=== Directions ===
Transcribe every record exactly as it appears.

BEGIN Supplied information

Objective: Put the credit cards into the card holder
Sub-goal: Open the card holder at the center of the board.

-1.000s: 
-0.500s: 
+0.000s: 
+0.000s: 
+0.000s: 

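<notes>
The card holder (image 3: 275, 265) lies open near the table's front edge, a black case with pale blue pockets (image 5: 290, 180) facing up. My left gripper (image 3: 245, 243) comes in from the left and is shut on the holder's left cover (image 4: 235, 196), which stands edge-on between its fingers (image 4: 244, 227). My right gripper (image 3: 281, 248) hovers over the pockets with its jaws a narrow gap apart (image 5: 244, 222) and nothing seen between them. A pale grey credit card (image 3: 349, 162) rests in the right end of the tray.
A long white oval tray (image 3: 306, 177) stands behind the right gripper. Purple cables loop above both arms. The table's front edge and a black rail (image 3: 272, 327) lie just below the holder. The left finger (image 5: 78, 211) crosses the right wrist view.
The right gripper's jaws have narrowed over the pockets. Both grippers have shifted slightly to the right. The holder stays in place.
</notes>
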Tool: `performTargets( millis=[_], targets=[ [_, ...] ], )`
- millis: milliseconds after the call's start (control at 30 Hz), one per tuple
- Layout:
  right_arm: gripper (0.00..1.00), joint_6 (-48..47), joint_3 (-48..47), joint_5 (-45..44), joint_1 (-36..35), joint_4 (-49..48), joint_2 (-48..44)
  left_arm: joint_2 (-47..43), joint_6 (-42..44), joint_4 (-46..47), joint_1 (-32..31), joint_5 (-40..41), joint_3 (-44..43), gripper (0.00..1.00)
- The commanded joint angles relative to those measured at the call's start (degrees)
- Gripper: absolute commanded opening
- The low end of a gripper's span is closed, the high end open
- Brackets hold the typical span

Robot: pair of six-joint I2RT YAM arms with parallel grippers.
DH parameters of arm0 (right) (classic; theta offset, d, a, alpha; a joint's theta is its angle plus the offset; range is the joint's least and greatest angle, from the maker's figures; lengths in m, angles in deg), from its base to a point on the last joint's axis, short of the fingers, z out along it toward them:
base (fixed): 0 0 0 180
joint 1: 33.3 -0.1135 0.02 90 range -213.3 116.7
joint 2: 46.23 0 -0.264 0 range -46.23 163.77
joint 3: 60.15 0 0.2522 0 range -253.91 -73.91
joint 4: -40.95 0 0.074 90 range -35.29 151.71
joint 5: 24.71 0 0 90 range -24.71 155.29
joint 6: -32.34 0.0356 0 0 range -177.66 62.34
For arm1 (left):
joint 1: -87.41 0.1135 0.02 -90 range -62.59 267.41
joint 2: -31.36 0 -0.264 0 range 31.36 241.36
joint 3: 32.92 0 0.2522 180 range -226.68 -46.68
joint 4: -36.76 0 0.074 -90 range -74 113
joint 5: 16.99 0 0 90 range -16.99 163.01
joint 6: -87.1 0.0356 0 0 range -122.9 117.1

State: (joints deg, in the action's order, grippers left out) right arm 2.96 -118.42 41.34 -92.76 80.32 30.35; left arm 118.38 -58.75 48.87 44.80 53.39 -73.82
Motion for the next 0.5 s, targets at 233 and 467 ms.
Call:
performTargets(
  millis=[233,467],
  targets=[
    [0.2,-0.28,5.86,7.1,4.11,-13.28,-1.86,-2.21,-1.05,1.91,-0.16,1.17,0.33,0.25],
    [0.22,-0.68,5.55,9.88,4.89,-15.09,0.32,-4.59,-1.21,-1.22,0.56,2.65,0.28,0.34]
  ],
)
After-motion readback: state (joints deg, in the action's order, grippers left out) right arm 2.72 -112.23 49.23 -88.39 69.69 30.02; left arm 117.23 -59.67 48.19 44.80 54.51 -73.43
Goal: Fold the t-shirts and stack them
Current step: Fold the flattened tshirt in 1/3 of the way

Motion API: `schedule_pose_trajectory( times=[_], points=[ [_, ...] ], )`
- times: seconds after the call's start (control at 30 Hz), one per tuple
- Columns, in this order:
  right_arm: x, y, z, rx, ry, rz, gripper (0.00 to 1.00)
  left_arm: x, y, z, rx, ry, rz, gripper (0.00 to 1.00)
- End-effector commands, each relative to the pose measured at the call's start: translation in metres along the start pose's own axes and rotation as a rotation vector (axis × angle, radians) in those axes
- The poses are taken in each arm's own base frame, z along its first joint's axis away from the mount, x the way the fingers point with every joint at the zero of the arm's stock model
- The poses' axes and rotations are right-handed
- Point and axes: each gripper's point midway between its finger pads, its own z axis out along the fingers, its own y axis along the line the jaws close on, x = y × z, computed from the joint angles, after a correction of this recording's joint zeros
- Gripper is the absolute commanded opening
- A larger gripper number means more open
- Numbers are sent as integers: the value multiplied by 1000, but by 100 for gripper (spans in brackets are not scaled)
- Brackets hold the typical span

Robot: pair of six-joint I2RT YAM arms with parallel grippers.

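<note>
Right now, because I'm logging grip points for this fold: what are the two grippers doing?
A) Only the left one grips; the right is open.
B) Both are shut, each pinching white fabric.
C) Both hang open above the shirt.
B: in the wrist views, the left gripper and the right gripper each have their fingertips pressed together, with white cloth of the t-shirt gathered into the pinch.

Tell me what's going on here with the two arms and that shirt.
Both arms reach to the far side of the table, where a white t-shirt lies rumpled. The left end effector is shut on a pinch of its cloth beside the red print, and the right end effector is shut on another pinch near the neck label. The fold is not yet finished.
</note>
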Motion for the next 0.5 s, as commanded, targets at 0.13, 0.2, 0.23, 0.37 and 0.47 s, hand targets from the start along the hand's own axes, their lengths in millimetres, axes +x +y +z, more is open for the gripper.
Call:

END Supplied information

=== Written response ===
Objective: Put the credit cards into the card holder
Sub-goal: Open the card holder at the center of the board.

-1.000s: 
-0.500s: 
+0.000s: 
+0.000s: 
+0.000s: 

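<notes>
The card holder (image 3: 275, 265) lies open near the table's front edge, a black case with pale blue pockets (image 5: 290, 180) facing up. My left gripper (image 3: 245, 243) comes in from the left and is shut on the holder's left cover (image 4: 235, 196), which stands edge-on between its fingers (image 4: 244, 227). My right gripper (image 3: 281, 248) hovers over the pockets with its jaws a narrow gap apart (image 5: 244, 222) and nothing seen between them. A pale grey credit card (image 3: 349, 162) rests in the right end of the tray.
A long white oval tray (image 3: 306, 177) stands behind the right gripper. Purple cables loop above both arms. The table's front edge and a black rail (image 3: 272, 327) lie just below the holder. The left finger (image 5: 78, 211) crosses the right wrist view.
The right gripper's jaws have narrowed over the pockets. Both grippers have shifted slightly to the right. The holder stays in place.
</notes>
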Tool: `performTargets( millis=[_], targets=[ [_, ...] ], )`
- millis: milliseconds after the call's start (control at 30 Hz), one per tuple
- Layout:
  right_arm: gripper (0.00..1.00), joint_6 (-48..47), joint_3 (-48..47), joint_5 (-45..44), joint_1 (-36..35), joint_4 (-49..48), joint_2 (-48..44)
  left_arm: joint_2 (-47..43), joint_6 (-42..44), joint_4 (-46..47), joint_1 (-32..31), joint_5 (-40..41), joint_3 (-44..43), gripper (0.00..1.00)
- The commanded joint angles relative to those measured at the call's start (degrees)
- Gripper: absolute commanded opening
- The low end of a gripper's span is closed, the high end open
- Brackets hold the typical span

Robot: pair of six-joint I2RT YAM arms with parallel grippers.
DH parameters of arm0 (right) (classic; theta offset, d, a, alpha; a joint's theta is its angle plus the offset; range is the joint's least and greatest angle, from the maker's figures; lengths in m, angles in deg), from its base to a point on the last joint's axis, short of the fingers, z out along it toward them:
base (fixed): 0 0 0 180
joint 1: 33.3 -0.1135 0.02 90 range -213.3 116.7
joint 2: 46.23 0 -0.264 0 range -46.23 163.77
joint 3: 60.15 0 0.2522 0 range -253.91 -73.91
joint 4: -40.95 0 0.074 90 range -35.29 151.71
joint 5: 24.71 0 0 90 range -24.71 155.29
joint 6: -32.34 0.0356 0 0 range -177.66 62.34
For arm1 (left):
joint 1: -87.41 0.1135 0.02 -90 range -62.59 267.41
joint 2: -31.36 0 -0.264 0 range 31.36 241.36
joint 3: 32.92 0 0.2522 180 range -226.68 -46.68
joint 4: -36.76 0 0.074 -90 range -74 113
joint 5: 16.99 0 0 90 range -16.99 163.01
joint 6: -87.1 0.0356 0 0 range -122.9 117.1

State: (joints deg, in the action's order, grippers left out) right arm 2.96 -118.42 41.34 -92.76 80.32 30.35; left arm 118.38 -58.75 48.87 44.80 53.39 -73.82
Motion for the next 0.5 s, targets at 233 and 467 ms.
Call:
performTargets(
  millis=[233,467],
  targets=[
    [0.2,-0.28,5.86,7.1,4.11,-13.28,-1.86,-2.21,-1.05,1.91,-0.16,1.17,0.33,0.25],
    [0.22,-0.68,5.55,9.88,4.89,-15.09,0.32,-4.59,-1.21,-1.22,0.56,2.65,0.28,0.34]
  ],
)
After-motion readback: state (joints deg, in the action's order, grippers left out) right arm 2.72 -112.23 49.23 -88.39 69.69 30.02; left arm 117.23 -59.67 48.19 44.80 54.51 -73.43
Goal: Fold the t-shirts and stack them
Current step: Fold the flattened tshirt in 1/3 of the way

Motion API: `schedule_pose_trajectory( times=[_], points=[ [_, ...] ], )`
- times: seconds after the call's start (control at 30 Hz), one per tuple
- Columns, in this order:
  right_arm: x, y, z, rx, ry, rz, gripper (0.00 to 1.00)
  left_arm: x, y, z, rx, ry, rz, gripper (0.00 to 1.00)
- End-effector commands, each relative to the pose measured at the call's start: translation in metres along the start pose's own axes and rotation as a rotation vector (axis × angle, radians) in those axes
- The poses are taken in each arm's own base frame, z along its first joint's axis away from the mount, x the way the fingers point with every joint at the zero of the arm's stock model
- The poses' axes and rotations are right-handed
- Point and axes: each gripper's point midway between its finger pads, its own z axis out along the fingers, its own y axis along the line the jaws close on, x = y × z, computed from the joint angles, after a correction of this recording's joint zeros
- Gripper is the absolute commanded opening
- A larger gripper number means more open
- Numbers are sent as integers: the value multiplied by 1000, but by 100 for gripper (spans in brackets are not scaled)
- Brackets hold the typical span

Robot: pair of six-joint I2RT YAM arms with parallel grippers.

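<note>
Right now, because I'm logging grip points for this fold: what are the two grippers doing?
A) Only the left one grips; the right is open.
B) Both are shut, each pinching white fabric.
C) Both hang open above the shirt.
B: in the wrist views, the left gripper and the right gripper each have their fingertips pressed together, with white cloth of the t-shirt gathered into the pinch.

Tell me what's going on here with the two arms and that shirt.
Both arms reach to the far side of the table, where a white t-shirt lies rumpled. The left end effector is shut on a pinch of its cloth beside the red print, and the right end effector is shut on another pinch near the neck label. The fold is not yet finished.
</note>
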Motion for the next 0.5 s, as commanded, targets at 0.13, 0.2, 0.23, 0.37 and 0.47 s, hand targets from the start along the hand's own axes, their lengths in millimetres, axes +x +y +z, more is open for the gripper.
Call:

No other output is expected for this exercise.